■ What is required
If a line in the listing below contains "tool", return that line.

******************************

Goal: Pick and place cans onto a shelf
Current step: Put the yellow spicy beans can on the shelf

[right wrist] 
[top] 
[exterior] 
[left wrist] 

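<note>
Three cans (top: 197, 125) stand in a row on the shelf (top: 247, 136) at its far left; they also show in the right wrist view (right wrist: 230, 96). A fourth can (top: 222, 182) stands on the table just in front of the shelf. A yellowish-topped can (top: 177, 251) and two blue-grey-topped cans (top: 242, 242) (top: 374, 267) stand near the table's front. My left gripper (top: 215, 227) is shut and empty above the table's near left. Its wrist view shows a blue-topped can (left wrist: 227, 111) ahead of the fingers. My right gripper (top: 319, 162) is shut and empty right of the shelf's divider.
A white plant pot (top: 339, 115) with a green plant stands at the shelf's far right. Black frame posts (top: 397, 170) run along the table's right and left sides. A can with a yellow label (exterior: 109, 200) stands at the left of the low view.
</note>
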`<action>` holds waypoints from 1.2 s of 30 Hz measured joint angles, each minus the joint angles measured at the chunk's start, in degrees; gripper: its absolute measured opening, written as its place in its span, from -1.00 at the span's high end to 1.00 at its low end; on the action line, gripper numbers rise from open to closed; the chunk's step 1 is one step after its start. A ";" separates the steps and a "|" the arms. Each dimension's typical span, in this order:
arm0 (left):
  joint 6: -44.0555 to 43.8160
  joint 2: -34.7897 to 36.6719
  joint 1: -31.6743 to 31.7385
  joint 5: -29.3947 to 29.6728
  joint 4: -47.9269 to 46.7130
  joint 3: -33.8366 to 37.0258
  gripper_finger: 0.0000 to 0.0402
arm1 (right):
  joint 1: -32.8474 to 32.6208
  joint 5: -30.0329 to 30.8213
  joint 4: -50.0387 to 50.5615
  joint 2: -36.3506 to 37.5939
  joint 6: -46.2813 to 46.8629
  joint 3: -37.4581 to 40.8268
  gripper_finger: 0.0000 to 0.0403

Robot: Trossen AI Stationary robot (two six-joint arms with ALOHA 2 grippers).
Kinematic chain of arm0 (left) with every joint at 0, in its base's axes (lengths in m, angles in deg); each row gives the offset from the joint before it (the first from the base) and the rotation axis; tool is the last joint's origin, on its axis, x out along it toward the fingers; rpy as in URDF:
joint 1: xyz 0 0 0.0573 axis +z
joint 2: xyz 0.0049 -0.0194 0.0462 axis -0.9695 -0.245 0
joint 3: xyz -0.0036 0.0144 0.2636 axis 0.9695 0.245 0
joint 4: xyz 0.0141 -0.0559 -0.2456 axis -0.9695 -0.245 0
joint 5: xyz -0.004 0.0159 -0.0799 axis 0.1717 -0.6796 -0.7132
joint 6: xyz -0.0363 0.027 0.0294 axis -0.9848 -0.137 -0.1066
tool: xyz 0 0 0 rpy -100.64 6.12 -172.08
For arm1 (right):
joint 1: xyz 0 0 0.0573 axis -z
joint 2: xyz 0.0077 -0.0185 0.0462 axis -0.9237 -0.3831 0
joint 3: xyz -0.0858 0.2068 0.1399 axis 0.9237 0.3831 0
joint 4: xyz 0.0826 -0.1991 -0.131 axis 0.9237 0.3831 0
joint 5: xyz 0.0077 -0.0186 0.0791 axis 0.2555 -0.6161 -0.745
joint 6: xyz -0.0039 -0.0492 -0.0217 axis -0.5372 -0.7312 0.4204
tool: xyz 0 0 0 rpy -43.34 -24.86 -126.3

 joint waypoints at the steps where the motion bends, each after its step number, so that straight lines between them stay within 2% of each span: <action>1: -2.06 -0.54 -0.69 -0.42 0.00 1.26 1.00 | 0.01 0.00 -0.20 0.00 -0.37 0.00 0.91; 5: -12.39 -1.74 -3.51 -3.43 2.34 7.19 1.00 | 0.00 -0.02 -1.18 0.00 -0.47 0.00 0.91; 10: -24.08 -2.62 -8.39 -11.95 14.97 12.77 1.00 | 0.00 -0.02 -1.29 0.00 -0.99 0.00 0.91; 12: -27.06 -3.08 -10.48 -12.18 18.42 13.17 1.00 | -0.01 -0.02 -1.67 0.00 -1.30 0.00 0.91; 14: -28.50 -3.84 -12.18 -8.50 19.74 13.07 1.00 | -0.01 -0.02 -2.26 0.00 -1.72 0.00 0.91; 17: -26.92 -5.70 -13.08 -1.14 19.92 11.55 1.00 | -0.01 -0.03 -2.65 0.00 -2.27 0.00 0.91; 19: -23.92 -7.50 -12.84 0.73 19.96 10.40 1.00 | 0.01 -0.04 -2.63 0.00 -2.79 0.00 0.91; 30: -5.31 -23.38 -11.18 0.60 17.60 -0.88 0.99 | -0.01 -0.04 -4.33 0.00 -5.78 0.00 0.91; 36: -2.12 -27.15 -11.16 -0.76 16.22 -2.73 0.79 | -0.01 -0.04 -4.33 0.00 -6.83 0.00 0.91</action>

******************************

■ Output
Kinematic chain of arm0 (left) with every joint at 0, in its base's axes (lengths in m, angles in deg); each row gives the offset from the joint before it (the first from the base) and the rotation axis; tool is the last joint's origin, on its axis, x out along it toward the fingers; rpy as in URDF:
tool: xyz 0 0 0 rpy -100.64 6.12 -172.08
tool: xyz 0 0 0 rpy -43.34 -24.86 -126.3

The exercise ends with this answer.